Decision Date18 May 1928
Docket Number28656
Citation6 S.W.2d 562,320 Mo. 1
PartiesThe State v. Josh Harp, Appellant
CourtMissouri Supreme Court

Appeal from Stoddard Circuit Court; Hon. E. P. Dorris Judge.

Affirmed.

T R. R. Ely, M. E. Dunneway and Wammack, Welborn & Cooper for appellant.

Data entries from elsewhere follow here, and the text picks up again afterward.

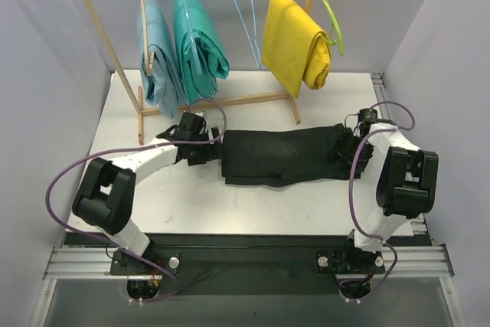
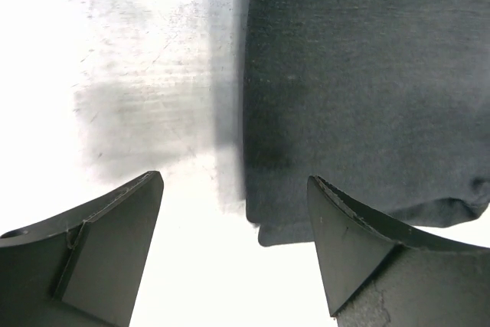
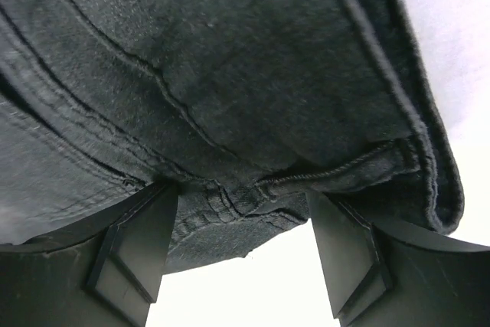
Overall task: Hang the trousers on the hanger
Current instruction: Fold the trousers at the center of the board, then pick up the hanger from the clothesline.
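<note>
The black trousers (image 1: 282, 157) lie flat across the middle of the white table, folded lengthwise. My left gripper (image 1: 210, 148) is open at their left end; in the left wrist view the trousers' hem corner (image 2: 360, 97) lies between and beyond the fingertips (image 2: 352, 227). My right gripper (image 1: 342, 147) is open at their right end, its jaws straddling the bunched waistband (image 3: 253, 189). The light-blue wire hanger (image 1: 243, 13) hangs empty on the rack rail at the back.
A wooden rack (image 1: 115, 59) stands at the table's back. It carries a light-blue garment (image 1: 157, 59) on a tan hanger, teal trousers (image 1: 197, 40), and yellow trousers (image 1: 295, 40) on a lime-green hanger (image 1: 325, 5). Grey walls stand on both sides.
</note>
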`<state>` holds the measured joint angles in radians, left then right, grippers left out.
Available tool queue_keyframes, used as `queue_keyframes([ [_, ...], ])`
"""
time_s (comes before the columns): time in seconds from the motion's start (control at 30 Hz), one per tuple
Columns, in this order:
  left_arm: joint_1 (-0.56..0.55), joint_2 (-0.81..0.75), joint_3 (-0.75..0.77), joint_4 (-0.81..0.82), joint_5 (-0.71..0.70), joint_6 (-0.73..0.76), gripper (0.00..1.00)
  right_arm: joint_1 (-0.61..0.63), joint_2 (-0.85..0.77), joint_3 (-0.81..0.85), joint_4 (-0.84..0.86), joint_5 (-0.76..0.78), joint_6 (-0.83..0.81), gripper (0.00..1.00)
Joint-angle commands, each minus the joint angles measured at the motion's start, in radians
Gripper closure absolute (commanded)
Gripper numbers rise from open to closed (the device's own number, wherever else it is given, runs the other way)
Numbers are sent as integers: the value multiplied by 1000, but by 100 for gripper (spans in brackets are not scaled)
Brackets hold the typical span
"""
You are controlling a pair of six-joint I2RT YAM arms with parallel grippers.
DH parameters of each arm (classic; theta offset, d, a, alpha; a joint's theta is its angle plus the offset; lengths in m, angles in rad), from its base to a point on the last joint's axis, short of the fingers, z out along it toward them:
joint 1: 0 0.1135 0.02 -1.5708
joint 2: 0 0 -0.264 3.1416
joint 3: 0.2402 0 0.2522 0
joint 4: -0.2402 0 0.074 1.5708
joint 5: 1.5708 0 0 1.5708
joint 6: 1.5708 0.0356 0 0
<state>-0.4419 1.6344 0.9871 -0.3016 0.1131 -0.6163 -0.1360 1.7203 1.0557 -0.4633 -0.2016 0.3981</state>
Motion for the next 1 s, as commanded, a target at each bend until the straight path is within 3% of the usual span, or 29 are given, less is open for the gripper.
queue_keyframes([
  [0.0,2,-105,-33,53,-76,24,13,-17,-56,-13,-14,-50,21,31],
  [0.17,0,-264,-94,51,-245,43,13,-14,-294,33,-75,-33,15,31],
  [0.27,6,-359,-152,59,-364,65,11,56,-465,75,-95,10,-59,31],
  [0.37,38,-442,-171,1,-489,52,15,263,-572,154,-135,68,-146,30],
  [0.47,139,-461,-180,-45,-469,43,24,464,-620,236,-149,131,-137,30],
  [0.6,288,-456,-183,-77,-341,30,27,671,-544,427,-152,198,-140,30],
  [0.67,302,-456,-177,-79,-317,58,19,745,-446,588,-153,267,-166,30],
  [0.77,304,-479,-192,-61,-290,55,12,773,-298,796,-149,306,-225,30],
  [0.97,304,-501,-238,-19,-228,102,10,776,-7,1163,-124,358,-298,30],
])
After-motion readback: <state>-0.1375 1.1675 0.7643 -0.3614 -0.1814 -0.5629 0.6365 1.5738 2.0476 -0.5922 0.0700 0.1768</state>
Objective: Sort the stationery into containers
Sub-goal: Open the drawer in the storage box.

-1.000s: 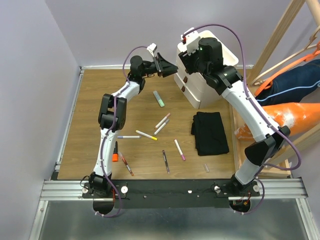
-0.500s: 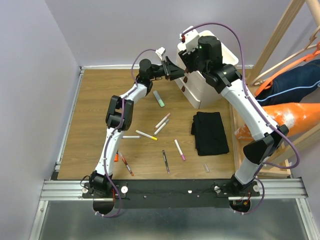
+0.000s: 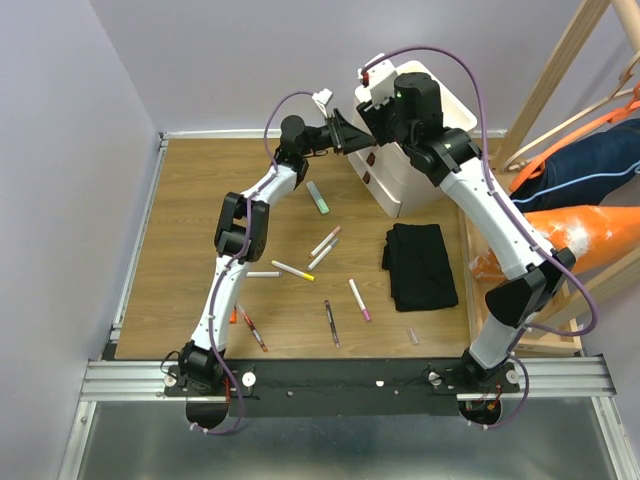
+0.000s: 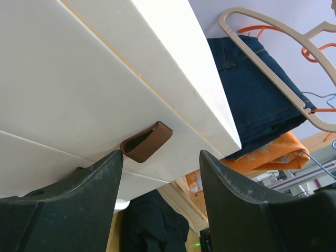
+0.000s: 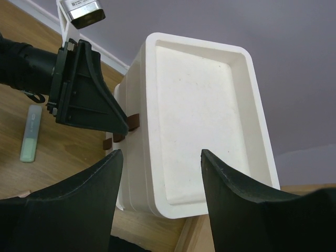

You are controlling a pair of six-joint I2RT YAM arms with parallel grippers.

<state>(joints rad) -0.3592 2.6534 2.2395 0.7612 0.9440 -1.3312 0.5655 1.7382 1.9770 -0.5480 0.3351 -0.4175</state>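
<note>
Thin pens and markers lie scattered on the brown wooden table (image 3: 180,200): an orange-capped marker (image 3: 231,316) by the left arm, a yellow-tipped white pen (image 3: 292,270), a pale-green highlighter (image 3: 318,198) and a pink-tipped white pen (image 3: 359,299). The left gripper (image 4: 160,156) has its jaws well apart either side of the small brown handle (image 4: 147,142) on a cream-white plastic drawer (image 4: 79,89), gripping nothing. The right gripper (image 5: 160,157) hangs wide open and empty over the boxy white cabinet (image 5: 194,105). A folded black cloth (image 3: 420,265) lies in front of the cabinet.
</note>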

(1) Defendant was entitled to his discharge because of the fact that there had been four continuances of the case before the case was tried at the September term, 1926, of the court none of which were upon the application of the defendant, or at his instance or request. Sec. 4041, R. S. 1919; State v. Wear, 145 Mo. 185; State ex rel. Meininger v. Bruer, 304 Mo. 423; State ex rel. Stevens v. Wurdeman, 295 Mo. 581; State v. Farrar, 227 S.W. 1078; State v. Schyart, 199 S.W. 210. (2) The court committed error in permitting the prosecuting attorney while qualifying the jury to inquire of the jurors if they would give to the testimony of a witness taken at a former trial and read from the bill of exceptions the same weight they would give in case the witness were present in court and testifying in person. The State would have no right to offer such testimony, and even if the State had such right this would be getting such testimony before the jury and pointing it out with particularity and giving it undue prominence. The credibility of any witness and the weight to be given his testimony is entirely for the jury. State v. Houser, 26 Mo. 431; Ward v. Mo. Pac. Ry. Co., 311 Mo. 92; Lauck v. Reis, 310 Mo. 184; Champion Paper Co. v. Shilkee, 237 S.W. 109; Kansas City v. Boruff, 295 Mo. 28; Simpson v. Burnett, 299 Mo. 232; Bryant v. Rys. Co., 286 Mo. 342; Leister v. Wells, 300 Mo. 262. (3) The use by the State of the testimony of the witness Ben Mercer taken at the former trial, and preserved in the bill of exceptions, the witness being outside of the State, violated defendant's right under the Constitution of Missouri to meet the witnesses against him face to face. Constitution, Art. 2, sec. 22; State v. Houser, 26 Mo. 431; State v. Butler, 247 Mo. 696; United States v. Angell, 11 F. 43; Reynolds v. United States, 98 U.S. 145, 25 L.Ed. 247; Diaz v. United States, 223 U.S. 452, 56 L.Ed. 504; State v. Barns, 274 Mo. 629; State v. Moore, 156 Mo. 210; State v. Coleman, 118 Mo. 119; Sec. 5401, R. S. 1919.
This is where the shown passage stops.